Tony avait baissé le regard vers le blond, et bloqua quelques secondes, en lâchant presque son outil. L'eau avait imbibé le t-shirt blanc spécial Steve, c'est-à-dire deux tailles en dessous, et plaquait encore plus, si c'était possible, le tissu contre chaque courbe de muscles du torse de Steve. Le fait de lever les bras avait fait remonter le maudit-t-shirt dans le but purement machiavélique de dévoiler la peau dorée des hanches du blond, ainsi que la fine ligne de poils presque imperceptible qui remontait innocemment jusqu'au nombril.
Tony ne pouvais qu'imaginer l'eau glacée se frayer un chemin au creux des reins du blond et disparaître dans les fibres du pantalon de jogging (lui aussi tout aussi serré, à croire que personne n'avait daigné lui offrir les vêtements à sa taille !).
Ce que par contre Tony n'avait pas besoin d'imaginer, c'était les tétons qu'il voyait parfaitement érigés à cause du froid. Il eut du mal à s'en détacher du regard, et finalement ne trouvait plus grand-chose à redire aux vêtements trop petits, peut-être même qu'il irait faire une petite virée dans l'armoire de Steve pour remplacer tout à l'identique et surtout deux tailles en dessous.
– Tony ? Est-ce que tout va bien ? demanda le blond.

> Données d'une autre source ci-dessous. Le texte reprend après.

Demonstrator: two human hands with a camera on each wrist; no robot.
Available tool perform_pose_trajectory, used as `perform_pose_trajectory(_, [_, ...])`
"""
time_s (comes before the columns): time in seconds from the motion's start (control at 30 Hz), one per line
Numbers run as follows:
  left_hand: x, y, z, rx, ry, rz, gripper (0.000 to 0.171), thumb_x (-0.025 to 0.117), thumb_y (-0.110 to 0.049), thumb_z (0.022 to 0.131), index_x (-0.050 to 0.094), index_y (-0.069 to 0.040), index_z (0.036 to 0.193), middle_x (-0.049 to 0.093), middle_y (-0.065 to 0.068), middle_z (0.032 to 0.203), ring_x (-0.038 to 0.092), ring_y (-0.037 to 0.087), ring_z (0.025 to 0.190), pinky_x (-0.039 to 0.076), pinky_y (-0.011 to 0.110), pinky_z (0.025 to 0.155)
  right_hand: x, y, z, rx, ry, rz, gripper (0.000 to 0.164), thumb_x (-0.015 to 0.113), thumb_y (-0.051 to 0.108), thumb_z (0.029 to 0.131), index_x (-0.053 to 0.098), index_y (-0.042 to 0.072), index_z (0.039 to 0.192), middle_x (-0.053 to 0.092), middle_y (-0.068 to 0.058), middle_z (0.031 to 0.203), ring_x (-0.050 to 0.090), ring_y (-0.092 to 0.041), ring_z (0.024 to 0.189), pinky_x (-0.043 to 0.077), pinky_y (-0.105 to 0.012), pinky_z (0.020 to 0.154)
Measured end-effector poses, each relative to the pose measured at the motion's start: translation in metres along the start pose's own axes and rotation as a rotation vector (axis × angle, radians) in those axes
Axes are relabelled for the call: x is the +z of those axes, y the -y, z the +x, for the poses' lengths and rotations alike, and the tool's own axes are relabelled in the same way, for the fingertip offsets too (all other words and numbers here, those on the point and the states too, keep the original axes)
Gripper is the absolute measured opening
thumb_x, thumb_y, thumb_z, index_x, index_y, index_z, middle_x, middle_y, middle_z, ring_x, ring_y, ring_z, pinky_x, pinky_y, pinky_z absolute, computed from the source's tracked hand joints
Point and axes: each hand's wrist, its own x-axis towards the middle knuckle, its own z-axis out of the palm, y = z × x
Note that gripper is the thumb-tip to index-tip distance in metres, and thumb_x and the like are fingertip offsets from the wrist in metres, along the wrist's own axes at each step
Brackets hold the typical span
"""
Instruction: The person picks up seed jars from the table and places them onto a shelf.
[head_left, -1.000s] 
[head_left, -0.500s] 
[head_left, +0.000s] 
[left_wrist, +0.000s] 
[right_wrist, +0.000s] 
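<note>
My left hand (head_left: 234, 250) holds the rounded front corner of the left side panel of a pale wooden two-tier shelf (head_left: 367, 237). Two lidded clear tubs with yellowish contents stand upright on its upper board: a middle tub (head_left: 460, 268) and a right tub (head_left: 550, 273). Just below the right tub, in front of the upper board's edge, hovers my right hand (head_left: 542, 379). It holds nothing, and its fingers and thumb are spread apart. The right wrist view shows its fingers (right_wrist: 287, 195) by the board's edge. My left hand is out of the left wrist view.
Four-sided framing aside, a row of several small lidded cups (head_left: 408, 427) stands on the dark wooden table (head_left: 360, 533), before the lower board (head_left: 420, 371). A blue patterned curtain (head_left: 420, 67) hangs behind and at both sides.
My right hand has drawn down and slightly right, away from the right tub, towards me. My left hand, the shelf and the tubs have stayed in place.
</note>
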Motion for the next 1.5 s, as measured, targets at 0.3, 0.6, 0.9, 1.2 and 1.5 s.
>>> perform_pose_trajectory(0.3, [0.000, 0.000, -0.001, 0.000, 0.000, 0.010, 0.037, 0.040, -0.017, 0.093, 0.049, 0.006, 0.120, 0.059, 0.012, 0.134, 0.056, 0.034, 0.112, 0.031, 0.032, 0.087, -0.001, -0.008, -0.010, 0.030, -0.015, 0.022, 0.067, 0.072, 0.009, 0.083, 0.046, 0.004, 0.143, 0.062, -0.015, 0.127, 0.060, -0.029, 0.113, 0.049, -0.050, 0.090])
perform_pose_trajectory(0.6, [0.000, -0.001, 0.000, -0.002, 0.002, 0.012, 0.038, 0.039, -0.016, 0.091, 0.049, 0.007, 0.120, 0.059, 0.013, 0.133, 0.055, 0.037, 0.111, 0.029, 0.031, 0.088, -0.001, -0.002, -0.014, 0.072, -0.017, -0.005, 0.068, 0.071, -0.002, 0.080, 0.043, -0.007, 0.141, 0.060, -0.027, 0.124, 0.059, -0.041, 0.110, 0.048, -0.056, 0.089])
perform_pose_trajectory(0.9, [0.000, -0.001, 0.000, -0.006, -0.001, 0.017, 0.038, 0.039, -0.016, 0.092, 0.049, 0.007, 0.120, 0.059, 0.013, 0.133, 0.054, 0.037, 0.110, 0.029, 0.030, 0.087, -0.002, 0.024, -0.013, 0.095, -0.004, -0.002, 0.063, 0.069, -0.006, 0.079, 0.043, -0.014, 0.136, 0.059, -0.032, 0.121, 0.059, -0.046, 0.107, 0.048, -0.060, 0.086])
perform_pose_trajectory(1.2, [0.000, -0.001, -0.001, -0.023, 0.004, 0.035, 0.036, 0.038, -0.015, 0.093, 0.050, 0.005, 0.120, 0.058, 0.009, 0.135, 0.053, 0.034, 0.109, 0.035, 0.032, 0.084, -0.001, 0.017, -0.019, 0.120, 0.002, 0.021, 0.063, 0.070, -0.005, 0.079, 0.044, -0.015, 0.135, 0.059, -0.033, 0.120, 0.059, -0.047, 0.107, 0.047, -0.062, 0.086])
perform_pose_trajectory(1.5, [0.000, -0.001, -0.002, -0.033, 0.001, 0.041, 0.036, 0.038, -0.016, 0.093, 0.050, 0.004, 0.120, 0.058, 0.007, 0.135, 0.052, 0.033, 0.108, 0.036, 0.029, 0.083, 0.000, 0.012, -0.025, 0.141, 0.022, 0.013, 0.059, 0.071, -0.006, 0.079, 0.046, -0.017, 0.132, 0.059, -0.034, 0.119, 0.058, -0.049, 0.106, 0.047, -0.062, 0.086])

Tu arriveras à réparer ça ?
Tony se retint de dire sur un ton sarcastique que "quoi ? Moi ? Le Grand Tony Stark n'arriverait pas à réparer une vulgaire canalisation de bas-étage ? Je te le fais rien qu'avec l'orteil gauche, un œil sur la météo et l'autre sur un porno, tout en te lattant la tronche à Mario-kart avec l'autre pied !".
– Donne-moi deux minutes Cap' et je suis tout à toi.
Et plus encore si tu ne changes pas de t-shirt, genre là maintenant, tout de suite ! pensa Tony en essayant de se concentrer sur sa jointure.
– JARVIS, déclara Tony l'air de rien, fais-moi penser à faire une copie des enregistrements de l'atelier de ces dernières minutes.
– C'est fait monsieur, répondit l'intelligence artificielle, dois-je vous la sauvegarder sur l'ordinateur personnel de votre chambre ?
Et même si Steve devait être bien froid à ce moment-là, Tony se sentait chaud, très chaud.